*TASK INSTRUCTIONS*. The required output is the line containing "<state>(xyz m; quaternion" followed by every line after it to the end of the listing, each written out exactly.
::::
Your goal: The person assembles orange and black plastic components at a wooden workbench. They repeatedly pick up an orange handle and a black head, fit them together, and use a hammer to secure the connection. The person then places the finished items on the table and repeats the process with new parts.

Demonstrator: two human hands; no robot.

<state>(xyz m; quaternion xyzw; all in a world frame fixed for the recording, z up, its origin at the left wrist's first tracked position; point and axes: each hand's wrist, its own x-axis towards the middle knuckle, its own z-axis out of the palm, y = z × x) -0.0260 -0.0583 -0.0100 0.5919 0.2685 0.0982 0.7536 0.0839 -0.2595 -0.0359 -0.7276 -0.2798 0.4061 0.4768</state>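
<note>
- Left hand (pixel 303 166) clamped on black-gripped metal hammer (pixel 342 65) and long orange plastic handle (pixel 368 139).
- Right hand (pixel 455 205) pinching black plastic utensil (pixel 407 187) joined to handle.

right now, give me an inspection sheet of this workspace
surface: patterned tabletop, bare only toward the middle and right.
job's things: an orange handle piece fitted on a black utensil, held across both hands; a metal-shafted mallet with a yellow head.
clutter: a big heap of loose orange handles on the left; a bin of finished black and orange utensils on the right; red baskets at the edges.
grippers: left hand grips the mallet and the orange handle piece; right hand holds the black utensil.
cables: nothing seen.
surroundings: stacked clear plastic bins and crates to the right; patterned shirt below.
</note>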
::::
*SOLUTION FOR THIS EXERCISE*.
<state>(xyz m; quaternion xyzw; all in a world frame fixed for the recording, z up, its origin at the left wrist's first tracked position; point and axes: each hand's wrist, its own x-axis towards the middle knuckle, its own z-axis out of the palm, y = z × x) -0.0260 -0.0583 -0.0100 0.5919 0.2685 0.0982 0.7536 0.0839 -0.2595 -0.0359 -0.7276 -0.2798 0.4061 0.4768</state>
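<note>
- Left hand (pixel 303 166) clamped on black-gripped metal hammer (pixel 342 65) and long orange plastic handle (pixel 368 139).
- Right hand (pixel 455 205) pinching black plastic utensil (pixel 407 187) joined to handle.

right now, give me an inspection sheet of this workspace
surface: patterned tabletop, bare only toward the middle and right.
job's things: an orange handle piece fitted on a black utensil, held across both hands; a metal-shafted mallet with a yellow head.
clutter: a big heap of loose orange handles on the left; a bin of finished black and orange utensils on the right; red baskets at the edges.
grippers: left hand grips the mallet and the orange handle piece; right hand holds the black utensil.
cables: nothing seen.
surroundings: stacked clear plastic bins and crates to the right; patterned shirt below.
</note>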

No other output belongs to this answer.